0) Cache invalidation
1) Naming things
5) Asynchronous callbacks
2) Off-by-one errors
3) Scope creep
6) Bounds checking
Computer “science” has a difficult conceptual problem with caching. The optimal cache, this science tells us, is indistinguishable from a fortune teller who is never wrong (oracle). Fortune telling is a “hard” problem for a science based on reasoning. The best we can do is hedge bets (which is what the science of caching focuses on).
This same science also has a difficulty with naming things. Now numbering things is easy and science loves maths and maths love sciences, but science and letters have a more difficult history. Science would approve of “factoryfactoryfactoryImpl” btw ... it’s “a rational scheme of naming”. .

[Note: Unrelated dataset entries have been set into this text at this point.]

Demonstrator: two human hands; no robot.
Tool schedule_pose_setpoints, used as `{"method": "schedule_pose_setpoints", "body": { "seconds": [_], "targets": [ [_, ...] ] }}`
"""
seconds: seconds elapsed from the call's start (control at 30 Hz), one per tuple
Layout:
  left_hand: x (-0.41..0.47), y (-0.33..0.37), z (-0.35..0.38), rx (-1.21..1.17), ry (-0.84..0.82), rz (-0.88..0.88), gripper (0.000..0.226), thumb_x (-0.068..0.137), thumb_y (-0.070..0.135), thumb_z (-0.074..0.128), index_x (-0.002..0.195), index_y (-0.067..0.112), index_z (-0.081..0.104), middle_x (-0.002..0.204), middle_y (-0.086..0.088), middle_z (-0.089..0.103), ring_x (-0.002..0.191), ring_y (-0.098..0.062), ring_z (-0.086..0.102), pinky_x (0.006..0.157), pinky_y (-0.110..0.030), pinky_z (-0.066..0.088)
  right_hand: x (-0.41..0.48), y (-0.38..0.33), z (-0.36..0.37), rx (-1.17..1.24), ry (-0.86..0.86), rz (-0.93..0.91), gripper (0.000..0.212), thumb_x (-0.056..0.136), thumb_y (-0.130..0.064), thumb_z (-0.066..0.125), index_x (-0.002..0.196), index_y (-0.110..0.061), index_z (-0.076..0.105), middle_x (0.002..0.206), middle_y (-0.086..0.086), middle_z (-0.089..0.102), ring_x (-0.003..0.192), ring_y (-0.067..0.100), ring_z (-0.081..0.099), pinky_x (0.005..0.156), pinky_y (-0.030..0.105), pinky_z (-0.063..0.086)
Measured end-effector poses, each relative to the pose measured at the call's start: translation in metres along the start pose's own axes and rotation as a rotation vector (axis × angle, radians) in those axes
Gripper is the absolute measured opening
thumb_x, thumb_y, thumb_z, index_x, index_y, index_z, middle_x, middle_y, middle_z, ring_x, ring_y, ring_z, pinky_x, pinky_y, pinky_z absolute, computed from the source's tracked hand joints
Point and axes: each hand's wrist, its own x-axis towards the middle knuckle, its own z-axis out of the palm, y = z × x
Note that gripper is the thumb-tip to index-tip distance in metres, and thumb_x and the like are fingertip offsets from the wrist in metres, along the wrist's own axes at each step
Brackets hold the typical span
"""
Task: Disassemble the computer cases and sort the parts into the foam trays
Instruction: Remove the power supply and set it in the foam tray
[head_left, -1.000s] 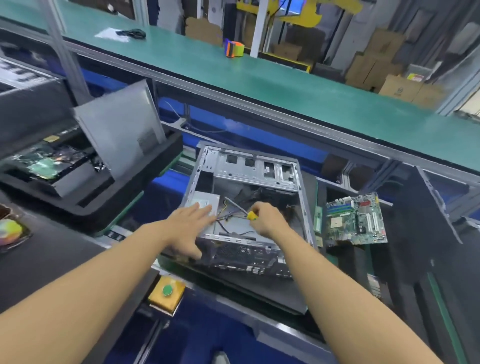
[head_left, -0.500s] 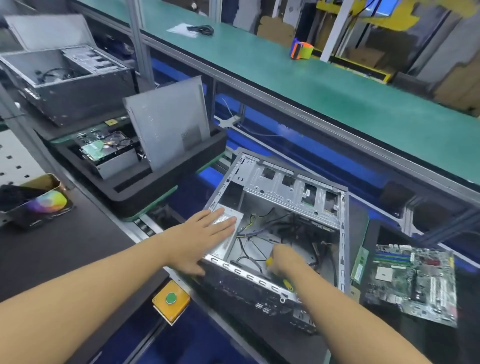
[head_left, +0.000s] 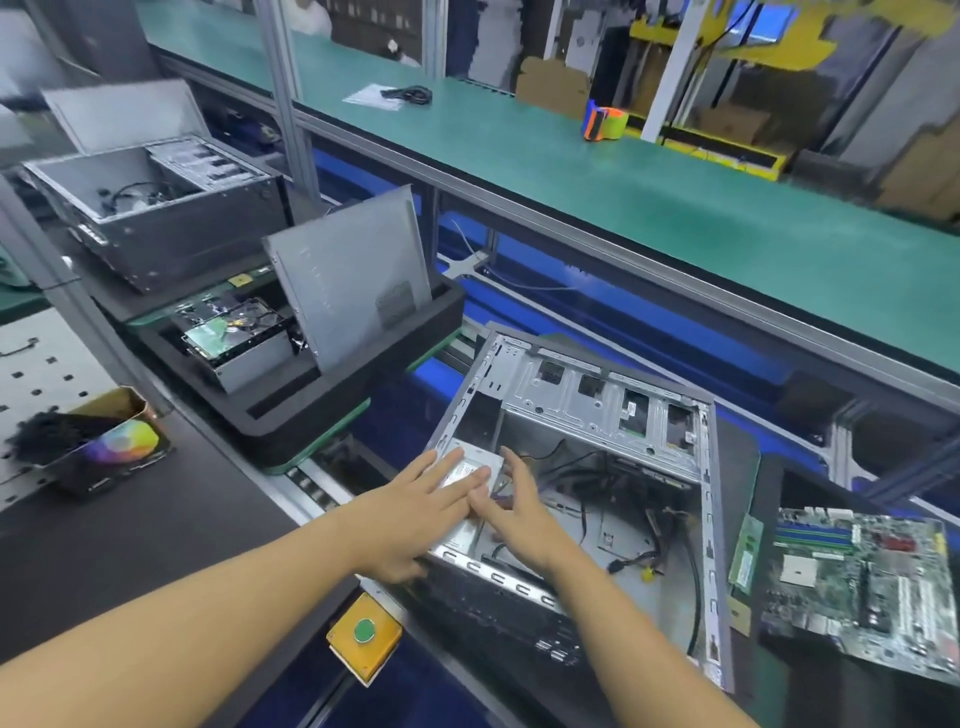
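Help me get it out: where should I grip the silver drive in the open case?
Probably from above, through the open side: the silver drive lies flat in the case corner, walls close on two sides. Pinch its inner, cable-side edge and its top, where left hand and right hand rest.

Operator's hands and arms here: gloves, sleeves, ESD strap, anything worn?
Nothing worn that shows. The left hand and right hand are bare: no gloves, no rings visible. The left forearm and right forearm are bare to the frame edge: no sleeves, watch or wrist strap in view.
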Motion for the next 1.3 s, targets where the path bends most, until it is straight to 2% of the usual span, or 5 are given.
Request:
{"method": "schedule_pose_setpoints", "body": {
  "seconds": [0.53,0.63,0.87,1.07,1.3],
  "targets": [
    [-0.002,0.003,0.004,0.069,0.032,0.005,0.094,0.086,0.023,0.068,0.154,0.004,0.005,0.162,-0.019,-0.014,0.146,-0.049,-0.014,0.117,-0.060,-0.003,0.004,0.006,0.000,-0.020,-0.011,0.037,0.092,0.082,-0.068,0.066,0.153,-0.050,0.010,0.141,-0.025,0.043,0.122,0.007,0.056,0.104,0.042,0.050],
    [-0.002,0.007,0.006,0.094,0.070,-0.047,0.100,0.080,0.016,0.072,0.154,0.003,0.006,0.163,-0.021,-0.003,0.148,-0.048,-0.002,0.119,-0.059,0.006,0.007,0.006,-0.001,0.040,0.016,0.076,0.102,0.076,-0.070,0.068,0.154,-0.054,0.003,0.141,0.000,0.055,0.129,0.019,0.055,0.109,0.048,0.045],
    [-0.005,0.005,0.005,-0.017,0.027,-0.019,0.105,0.084,0.060,0.051,0.156,0.010,-0.004,0.163,-0.011,-0.018,0.149,-0.035,-0.019,0.122,-0.052,-0.003,0.006,0.007,0.000,0.032,0.044,0.074,0.102,0.077,-0.075,0.066,0.154,-0.055,0.002,0.143,0.007,0.054,0.131,0.021,0.054,0.110,0.048,0.044],
    [0.004,-0.028,-0.031,-0.610,-0.003,-0.255,0.074,0.096,0.032,0.038,0.158,0.012,0.002,0.163,0.003,-0.022,0.147,-0.013,-0.025,0.123,-0.040,-0.005,0.002,0.007,-0.003,-0.283,0.055,-0.109,0.108,0.072,-0.072,0.066,0.156,-0.048,0.002,0.164,-0.021,-0.015,0.154,0.015,0.003,0.121,0.046,0.026],
    [0.045,0.000,-0.014,-1.096,0.220,-0.751,0.057,0.104,0.046,0.024,0.157,0.026,0.015,0.164,0.000,0.012,0.147,-0.026,0.025,0.116,-0.049,0.026,0.019,-0.035,-0.006,-0.908,-0.115,-0.191,0.126,0.062,-0.087,0.057,0.161,-0.027,0.006,0.166,0.000,-0.023,0.152,0.022,-0.020,0.124,0.049,-0.001]
  ]
}}
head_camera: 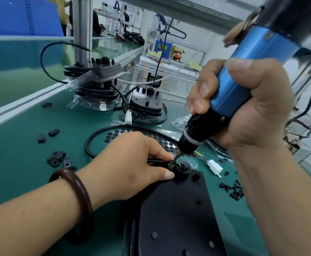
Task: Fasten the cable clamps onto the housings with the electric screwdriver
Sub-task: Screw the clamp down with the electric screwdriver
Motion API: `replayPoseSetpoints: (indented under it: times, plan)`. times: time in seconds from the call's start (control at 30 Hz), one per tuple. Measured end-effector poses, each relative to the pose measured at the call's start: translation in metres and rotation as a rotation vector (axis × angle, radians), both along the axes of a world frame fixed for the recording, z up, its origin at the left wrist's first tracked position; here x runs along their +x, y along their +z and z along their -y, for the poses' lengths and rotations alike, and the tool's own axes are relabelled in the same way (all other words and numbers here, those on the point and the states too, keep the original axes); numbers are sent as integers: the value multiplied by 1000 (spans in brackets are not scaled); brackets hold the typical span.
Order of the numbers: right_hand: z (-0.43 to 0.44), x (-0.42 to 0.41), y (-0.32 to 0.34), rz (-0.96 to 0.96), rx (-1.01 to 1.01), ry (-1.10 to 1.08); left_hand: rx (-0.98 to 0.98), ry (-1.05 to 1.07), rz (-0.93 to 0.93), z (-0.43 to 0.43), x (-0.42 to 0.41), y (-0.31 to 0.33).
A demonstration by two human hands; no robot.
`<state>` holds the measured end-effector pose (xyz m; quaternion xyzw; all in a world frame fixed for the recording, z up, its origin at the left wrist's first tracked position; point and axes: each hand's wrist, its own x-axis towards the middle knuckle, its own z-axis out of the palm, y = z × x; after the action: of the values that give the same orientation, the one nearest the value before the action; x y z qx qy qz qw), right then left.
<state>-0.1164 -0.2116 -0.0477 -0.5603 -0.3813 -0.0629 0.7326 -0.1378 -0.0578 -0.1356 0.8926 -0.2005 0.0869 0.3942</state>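
**Entry: clamp fastening, one housing in work**

1. Left hand [132, 163]. The forefinger and thumb fingertips [169, 175] pinch a black cable clamp [164, 163] and hold it down beside the round cable port at the far end of the housing [178, 209]. There is a dark bracelet [77, 196] on the wrist.
2. Right hand [252, 111]. All its fingers are clenched round the blue barrel of the electric screwdriver [243, 80], thumb on top.
3. Governing relation. The screwdriver's long axis slants from upper right down to lower left. Its bit tip meets the clamp between the left forefinger and thumb. The left hand is at the clamp, while the right hand stands well above it. By my judgement the drive must follow that slant, and a slip would land on the pinching fingertips. Whether a screw sits under the bit is too small to tell.
4. Housing. Flat and black, it lies at the near edge of the green bench surface [21, 145], toward the right corner.
5. Loose stock.
   - Spare cable clamps [55, 158] lie toward the left edge.
   - A pile of black screws [234, 191] lies just right of the housing.
   - A white connector [214, 167] lies near the port.
   - Stacked housings [97, 84] stand along the far edge.
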Motion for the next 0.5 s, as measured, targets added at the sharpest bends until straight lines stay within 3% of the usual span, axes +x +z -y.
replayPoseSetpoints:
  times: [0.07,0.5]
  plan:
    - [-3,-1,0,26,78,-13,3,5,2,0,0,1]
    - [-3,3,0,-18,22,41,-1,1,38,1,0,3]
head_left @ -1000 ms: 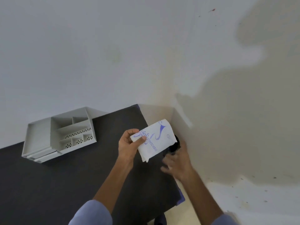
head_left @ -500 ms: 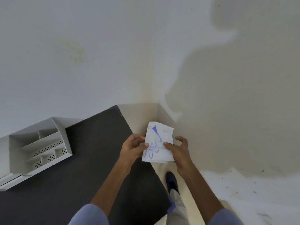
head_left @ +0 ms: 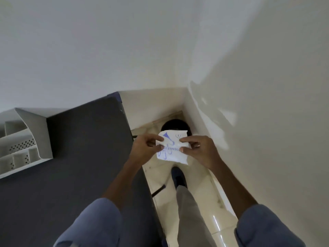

Here we see a “science” that is facing actual difficulties.
The rest of your list are difficult but not “hard”. The science of these matters is clear and the rest is up to the “scientists” struggling with “scope creep” and “bounds checking” ..
The reasons why append-only structures were chosen in general apply surprisingly often to any particular system that scales to large data, which would like to be robust to a wide variety of real world problems. You won't see it in looking at the data structure because the hard parts are abstracted away from you. But you'll see it if you try to reimplement the same system from scratch, then scale it up to production.
Both points need to be kept in mind imho in design.